Skins had much the same problem, but the first season discs had all their episodes combined into single titles. I thought I'd be smart and split all the discs at once with MKVMerge by writing a powershell script the read the chapters, calculate which ones were most likely to be the start of a new episodes, then append all the discs together and split the entire thing so that they'd all have names ready for MediaCenterMaster to scrap with without me having to rename them. That grand idea fell to pieces when MKVMerge added the 2 leading frames to the end of the previous episode rather than keeping it with the episode it originally came with, and 3 frames of audio went with it. If that was an open GOP, then there was a major bug in MKVMerge, which is why I assume they must be null frames. I tried recreating the process more recently and it appeared MKVMerge kept the two leading frames this time, but cut the audio at the 80ms mark, maybe I just misunderstood what actually happened the first time.

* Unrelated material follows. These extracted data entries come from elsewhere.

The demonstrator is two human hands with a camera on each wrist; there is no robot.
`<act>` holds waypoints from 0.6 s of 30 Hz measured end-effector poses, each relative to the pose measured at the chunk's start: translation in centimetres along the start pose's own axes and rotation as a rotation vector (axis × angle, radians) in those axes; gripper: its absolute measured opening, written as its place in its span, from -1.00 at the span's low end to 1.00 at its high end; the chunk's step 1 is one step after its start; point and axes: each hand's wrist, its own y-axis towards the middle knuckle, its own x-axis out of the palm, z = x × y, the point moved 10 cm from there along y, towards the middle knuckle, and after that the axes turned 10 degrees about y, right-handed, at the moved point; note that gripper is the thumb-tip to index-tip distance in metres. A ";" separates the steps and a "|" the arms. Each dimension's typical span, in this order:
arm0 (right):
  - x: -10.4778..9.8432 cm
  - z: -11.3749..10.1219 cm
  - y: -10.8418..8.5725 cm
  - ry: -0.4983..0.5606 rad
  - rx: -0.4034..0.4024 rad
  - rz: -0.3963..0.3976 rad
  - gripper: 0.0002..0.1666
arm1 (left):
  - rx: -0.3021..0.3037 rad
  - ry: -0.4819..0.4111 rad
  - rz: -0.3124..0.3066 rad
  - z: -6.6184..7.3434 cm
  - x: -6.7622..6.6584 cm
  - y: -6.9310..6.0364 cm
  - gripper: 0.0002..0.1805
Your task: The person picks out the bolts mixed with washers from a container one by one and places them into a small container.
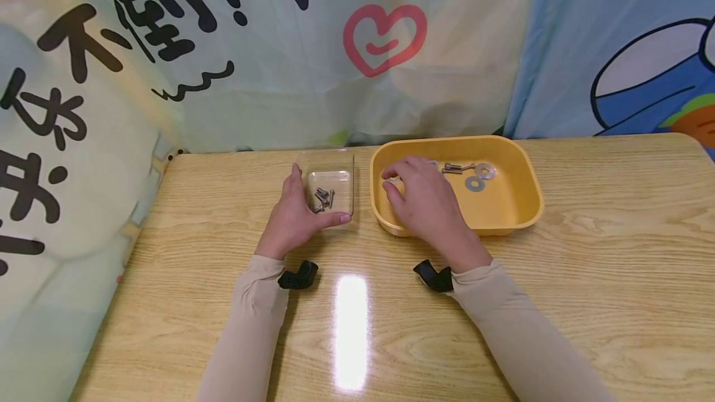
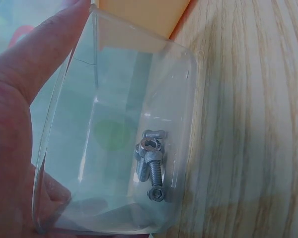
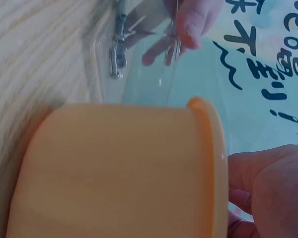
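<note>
Fingers point(image 1: 334, 220) holding clear box point(image 1: 342, 185), black 不 point(image 1: 79, 48) on cloth point(image 1: 268, 67)

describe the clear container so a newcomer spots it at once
On the light wood-grain table, find the rounded yellow plastic tub. Just left of it is a small clear plastic box. Unlike the opaque tub, it is see-through, with silver metal bolts visible inside.

White glare on the table point(image 1: 167, 303); wrist views dimmer, hazy
</note>
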 end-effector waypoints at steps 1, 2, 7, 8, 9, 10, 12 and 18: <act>-0.2 0.2 0.0 0.000 0.006 0.003 -0.84 | -0.001 -0.001 -0.001 0.0 0.0 0.0 0.59; -0.4 0.3 -0.1 0.004 0.010 0.006 -0.84 | 0.000 -0.002 -0.002 0.0 0.0 0.1 0.59; -1.2 1.0 -0.4 0.008 0.014 0.020 -0.83 | 0.004 -0.007 0.004 -0.1 0.1 0.1 0.59; -1.3 1.2 -0.5 0.007 0.018 0.021 -0.83 | 0.006 -0.008 0.005 -0.1 0.1 0.1 0.59; -1.4 1.3 -0.6 0.002 0.023 0.024 -0.82 | 0.008 -0.008 0.005 -0.1 0.1 0.1 0.59; -1.6 1.5 -0.6 -0.001 0.031 0.023 -0.82 | 0.010 -0.008 0.005 -0.1 0.1 0.1 0.59; -1.8 1.9 -0.7 -0.006 0.042 0.024 -0.82 | 0.012 -0.011 0.004 -0.1 0.1 0.1 0.59; -2.9 2.6 -0.7 -0.014 0.048 0.049 -0.80 | 0.024 -0.010 0.010 0.0 0.0 0.1 0.59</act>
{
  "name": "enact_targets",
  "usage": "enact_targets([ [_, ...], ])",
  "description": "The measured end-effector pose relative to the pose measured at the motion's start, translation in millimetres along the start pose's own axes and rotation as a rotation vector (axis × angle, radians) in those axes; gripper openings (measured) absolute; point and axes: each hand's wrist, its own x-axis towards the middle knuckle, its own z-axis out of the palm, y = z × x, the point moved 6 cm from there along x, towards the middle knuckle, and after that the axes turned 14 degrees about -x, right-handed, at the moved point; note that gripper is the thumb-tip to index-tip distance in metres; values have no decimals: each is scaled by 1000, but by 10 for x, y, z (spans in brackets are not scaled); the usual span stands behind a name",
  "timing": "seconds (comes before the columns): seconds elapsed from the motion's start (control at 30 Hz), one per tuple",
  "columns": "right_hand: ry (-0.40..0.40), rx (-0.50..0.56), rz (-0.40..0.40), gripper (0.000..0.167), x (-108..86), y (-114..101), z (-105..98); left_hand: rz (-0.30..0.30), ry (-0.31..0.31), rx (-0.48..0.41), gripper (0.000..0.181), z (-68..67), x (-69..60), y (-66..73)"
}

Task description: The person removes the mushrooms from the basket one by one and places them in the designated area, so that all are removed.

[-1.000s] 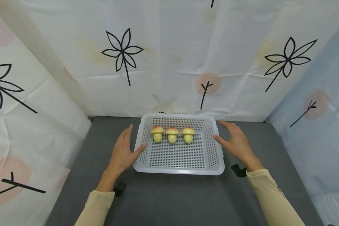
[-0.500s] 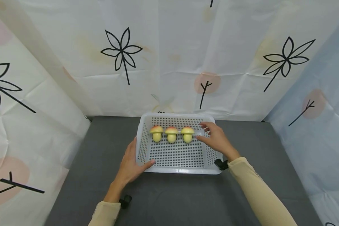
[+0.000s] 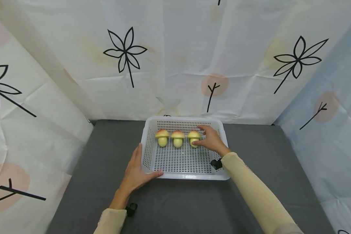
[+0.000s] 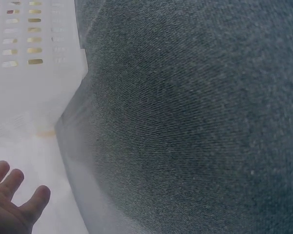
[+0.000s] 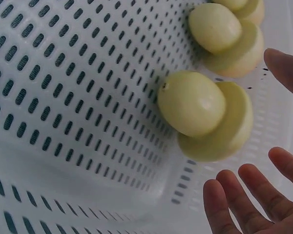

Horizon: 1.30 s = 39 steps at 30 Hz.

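Three yellow mushrooms [image 3: 177, 142] sit in a row inside a white basket [image 3: 190, 177] on a grey table [image 3: 169, 208] in the head view. The left hand [image 3: 135, 174] is at the basket's near left corner, fingers extended, thumb out along the near rim. The right hand [image 3: 211, 139] is inside the basket at the rightmost mushroom [image 3: 194, 134], thumb and fingers apart. The left wrist view shows parted fingertips below the basket's slotted wall. In the right wrist view, the thumb and fingers are spread, with visible space between them and the mushrooms
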Motion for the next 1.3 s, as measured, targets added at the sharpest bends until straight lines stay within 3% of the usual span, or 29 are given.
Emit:
enact_targets([
  [0.5,-28,22,75,94,179,118,206,6,-5,-71,143,0,15,4],
  [1.3,-47,-37,41,91,214,147,295,18,8,-188,143,34,2,-18],
])
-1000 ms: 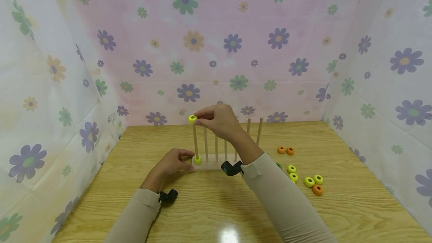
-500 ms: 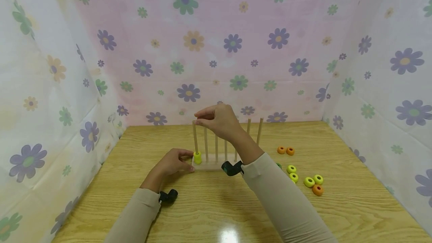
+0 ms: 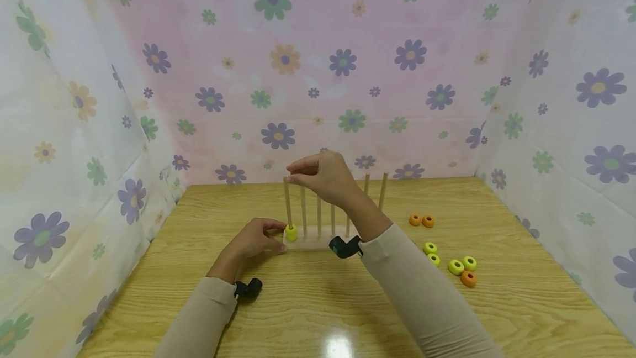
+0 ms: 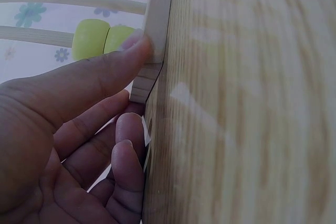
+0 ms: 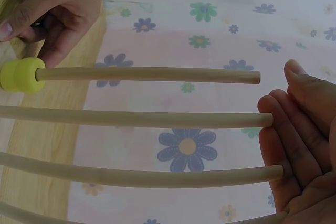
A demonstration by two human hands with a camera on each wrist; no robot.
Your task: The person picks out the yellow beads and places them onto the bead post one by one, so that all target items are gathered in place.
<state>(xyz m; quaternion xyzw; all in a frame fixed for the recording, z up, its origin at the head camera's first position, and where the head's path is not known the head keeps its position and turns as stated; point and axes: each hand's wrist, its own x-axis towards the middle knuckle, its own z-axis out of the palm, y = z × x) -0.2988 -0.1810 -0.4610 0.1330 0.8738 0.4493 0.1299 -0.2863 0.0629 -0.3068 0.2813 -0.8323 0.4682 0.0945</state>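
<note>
A wooden peg stand [image 3: 309, 244] with several upright pegs is in the middle of the table. Two yellow rings [image 3: 291, 233] sit stacked at the foot of its leftmost peg [image 5: 152, 74]. My left hand [image 3: 252, 238] pinches the left end of the stand's base; in the left wrist view the thumb [image 4: 94, 77] lies on the front of it, with fingers behind. Above the stand, my right hand [image 3: 325, 179] is beside the leftmost peg's top. Nothing is held between its thumb and loosely bent fingers in the right wrist view.
Loose yellow rings [image 3: 456, 267] and an orange ring [image 3: 468, 278] lie to the right on the wooden table [image 3: 318, 303]. Farther back are two more orange rings [image 3: 414, 220]. Floral cloth [image 3: 318, 87] hangs behind and at both sides. The right forearm hides part of the table.
The right hand let go of a yellow ring at the leftmost peg's top. That ring slid down and now rests on the lower one. The left hand stayed at the base.
</note>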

I'd like to know what 0 and 40 are. FFInfo says the frame at 00:00:00.000 is an I-frame and the frame at 00:00:00.080 is a B-Frame, but if MakeMKV only sets chapters at I-Frames then that can't be right. If I remux the file with MKVMerge the first cue point remains at 80ms, I doubt both MKVMerge AND MakeMKV would both have the such an obvious bug, so it's possible FFInfo is either mixing up the Encoded order and display order or it's ignoring the 80ms delay and deciding the frame at 80ms marks absolute zero. Couple that with whatever the hell AVIDemux is doing and I'm left with no way of finding the actual time-code of any particular frame in the episodes affected by this anomaly, which means I can't correct my chapters and since I need to tell X264 to set I-Frames at the chapter points I can't re-encode them until I figure this out.
In any case, the first chapter starting at 80ms is confusing the latest version of VLC and making navigation via chapters difficult. But for now I'm stumped and can only try to find something else to do.